行政は、情報の集約点として有力な立ち位置にいますが、集まる情報のうち栽培技術・ノウハウの理解と実行力はやはり専業農家が長けています。そこで岐阜市では栽培情報の収集や分析、生産者支援などを委託事業とすることで、情報の共有と知識の蓄積を円滑に進める体制を構築しています。
この連携体制により、栽培技術を比較的短期間で習得でき、早期に栽培面積を拡大することもできました。
川沿いに広がるカワラヨモギ圃場
収穫間近のカワラヨモギ花穂
出荷への道筋
カワラヨモギにおいて出荷実績のある防腐剤は、正確には柑橘類の鮮度保持剤というカテゴリーになり、収穫した果実につく緑カビ病菌等に対する抗菌・増殖予防効果を持つ製剤です。カワラヨモギ抽出物を主成分とする食品添加物に分類され、農薬ではないため輸送箱や包装への表示義務のない点も特徴で、各地の柑橘類生産地で需要があります。
さらに、生薬メーカーより局方対応のカワラヨモギ(インチンコウ)契約栽培に関する新たな打診もあり、生産農家が中心となって調整を進めているところです。

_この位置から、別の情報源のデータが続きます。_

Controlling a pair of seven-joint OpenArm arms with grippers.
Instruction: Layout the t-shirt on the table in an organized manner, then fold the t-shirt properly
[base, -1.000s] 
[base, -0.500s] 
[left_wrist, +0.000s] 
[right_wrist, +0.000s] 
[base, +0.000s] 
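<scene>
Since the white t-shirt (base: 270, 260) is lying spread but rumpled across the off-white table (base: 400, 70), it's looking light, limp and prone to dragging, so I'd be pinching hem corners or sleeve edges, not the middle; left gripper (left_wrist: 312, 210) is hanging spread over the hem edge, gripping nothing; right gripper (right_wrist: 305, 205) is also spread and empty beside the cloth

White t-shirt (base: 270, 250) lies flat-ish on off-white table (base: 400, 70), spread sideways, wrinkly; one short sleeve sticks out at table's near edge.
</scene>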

利用部分は生薬インチンコウ・鮮度保持剤ともに花穂(かすい)部分であって、栽培、修治(=加工調製)の方法論には共通点が多く、効率的な生産が期待されます。
また、ジオウにおいても医薬品メーカーより打診を受けて、試験栽培に着手しています。
このように、各メーカーからの生産のオファーが複数あり、将来の出荷先が確保されていることは生産サイドとしては心強いことで、交通・情報の要衝である岐阜市の立地が栽培事業に活きていると言えます。
課題克服のための【現場志向】
すべての栽培拠点に共通することですが、栽培〜収穫〜調製のプロセスは順調なことばかりではありません。
岐阜市における課題のひとつが暑さ対策です。濃尾平野特有の夏季の高温多湿は、除草作業を一層ハードなものにしており、人力防除では限界があるため、マルチの適正利用や、雑草負けしない生育株を確保する育苗方法の研究を継続的に行っています。

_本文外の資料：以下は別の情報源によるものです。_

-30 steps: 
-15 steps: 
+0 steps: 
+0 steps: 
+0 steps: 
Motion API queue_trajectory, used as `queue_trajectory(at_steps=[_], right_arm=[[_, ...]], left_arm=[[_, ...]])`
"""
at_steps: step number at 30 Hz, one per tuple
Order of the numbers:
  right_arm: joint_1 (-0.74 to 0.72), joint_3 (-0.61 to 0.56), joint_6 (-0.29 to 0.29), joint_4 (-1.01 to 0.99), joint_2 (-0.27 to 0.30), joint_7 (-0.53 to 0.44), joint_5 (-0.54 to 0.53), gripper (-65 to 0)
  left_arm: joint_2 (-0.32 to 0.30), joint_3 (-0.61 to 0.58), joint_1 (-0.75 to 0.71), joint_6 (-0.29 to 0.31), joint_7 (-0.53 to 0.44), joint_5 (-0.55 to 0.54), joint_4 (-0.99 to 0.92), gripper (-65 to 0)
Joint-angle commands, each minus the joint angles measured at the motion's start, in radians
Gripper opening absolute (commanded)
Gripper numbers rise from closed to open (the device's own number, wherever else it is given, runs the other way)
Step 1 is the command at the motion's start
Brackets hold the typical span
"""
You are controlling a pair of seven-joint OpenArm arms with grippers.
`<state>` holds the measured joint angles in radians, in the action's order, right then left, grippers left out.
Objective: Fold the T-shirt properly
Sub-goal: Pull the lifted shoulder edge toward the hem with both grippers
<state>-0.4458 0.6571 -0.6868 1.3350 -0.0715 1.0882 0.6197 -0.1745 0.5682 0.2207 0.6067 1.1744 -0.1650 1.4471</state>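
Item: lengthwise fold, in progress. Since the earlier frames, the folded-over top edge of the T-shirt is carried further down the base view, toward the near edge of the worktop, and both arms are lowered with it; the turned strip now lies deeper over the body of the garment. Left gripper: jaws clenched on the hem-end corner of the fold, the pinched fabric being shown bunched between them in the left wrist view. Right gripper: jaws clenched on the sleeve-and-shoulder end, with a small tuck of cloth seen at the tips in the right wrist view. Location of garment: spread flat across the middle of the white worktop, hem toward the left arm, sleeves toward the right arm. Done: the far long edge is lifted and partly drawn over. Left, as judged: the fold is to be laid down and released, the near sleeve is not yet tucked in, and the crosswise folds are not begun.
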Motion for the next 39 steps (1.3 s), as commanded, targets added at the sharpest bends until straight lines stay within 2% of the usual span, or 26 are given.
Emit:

キキョウ・ミシマサイコについては令和元年の作付けから直播栽培に加えてチェーンポットによる育苗・定植を導入し、確実な生育を試みています。
キキョウ根部の生育状況
地上茎の本数を抑えた方が良好な直根が得られる
栽培指導と情報共有の模様
修治(=加工調製)については、平成30年度に県・市共同の補助事業を活用して乾燥機などを導入、また農機具メーカーと共同でカワラヨモギの選別機の試作開発を行っています。

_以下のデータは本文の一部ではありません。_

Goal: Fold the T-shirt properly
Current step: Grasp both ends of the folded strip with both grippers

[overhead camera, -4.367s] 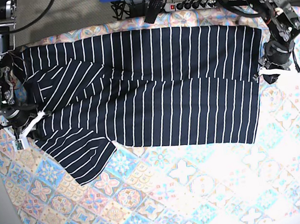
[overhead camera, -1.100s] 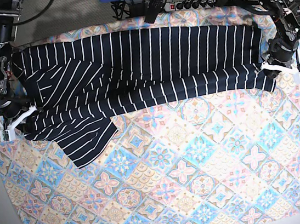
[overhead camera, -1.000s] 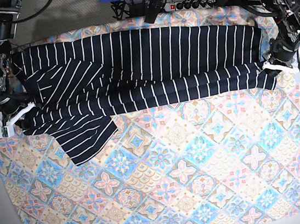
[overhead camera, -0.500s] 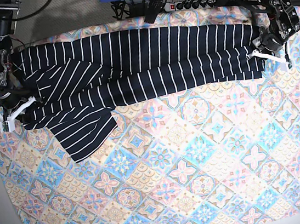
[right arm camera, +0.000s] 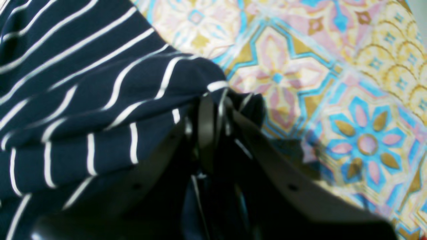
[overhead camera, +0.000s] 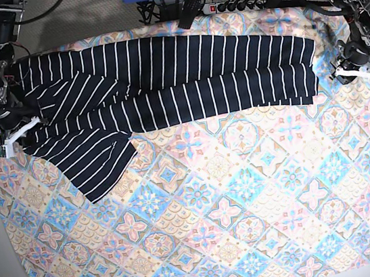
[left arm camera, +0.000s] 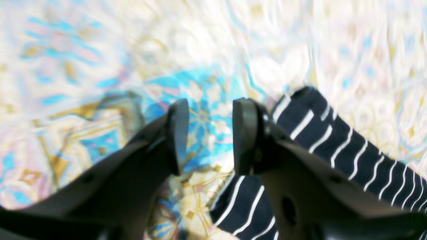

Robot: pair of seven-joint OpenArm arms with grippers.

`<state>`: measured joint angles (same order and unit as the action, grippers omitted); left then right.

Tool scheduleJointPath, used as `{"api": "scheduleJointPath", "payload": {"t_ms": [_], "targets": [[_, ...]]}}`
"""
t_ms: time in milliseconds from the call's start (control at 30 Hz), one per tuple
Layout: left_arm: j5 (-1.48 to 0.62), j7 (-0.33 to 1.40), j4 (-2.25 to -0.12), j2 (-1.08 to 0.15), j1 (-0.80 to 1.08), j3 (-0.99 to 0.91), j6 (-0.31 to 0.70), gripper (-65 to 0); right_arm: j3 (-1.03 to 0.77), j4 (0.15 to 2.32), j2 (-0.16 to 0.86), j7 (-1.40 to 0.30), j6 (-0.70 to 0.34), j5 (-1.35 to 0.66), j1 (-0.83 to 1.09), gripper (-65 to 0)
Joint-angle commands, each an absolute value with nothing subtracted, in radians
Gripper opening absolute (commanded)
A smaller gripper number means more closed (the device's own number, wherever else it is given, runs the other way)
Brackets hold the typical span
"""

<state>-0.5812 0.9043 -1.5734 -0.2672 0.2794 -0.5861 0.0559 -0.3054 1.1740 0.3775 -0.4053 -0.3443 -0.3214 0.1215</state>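
A soft, matt knit T-shirt [overhead camera: 164,80], dark navy with thin white stripes, rumples in loose folds. Beneath it lies a smooth, matt printed tablecloth [overhead camera: 247,198] in pastel tile patterns. The right gripper [right arm camera: 213,133] fingers look like smooth black plastic, faintly glossy.

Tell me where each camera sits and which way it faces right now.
Base: overhead, looking down on the patterned cloth, the shirt and both arms.
Left wrist: on the left arm, looking past its open left pincer at the cloth; a shirt corner lies beside it.
Right wrist: on the right arm, looking at its right pincer, shut on bunched shirt fabric.
All three share shirt and cloth.
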Motion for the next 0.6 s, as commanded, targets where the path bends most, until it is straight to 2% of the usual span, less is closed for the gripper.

今後は企業の現場改善で活用されているPDCAサイクル(Plan-Do-Check-Act)の手法を取り入れ、栽培・修治技術の検証と改善策を探りながら、適切な栽培品目の「選択と集中」を進めることが中長期的課題と位置づけています。
そして品質と数量を安定的に供給する体制を整え、「岐阜市モデル」として薬用作物の産地としての自立を目指しています。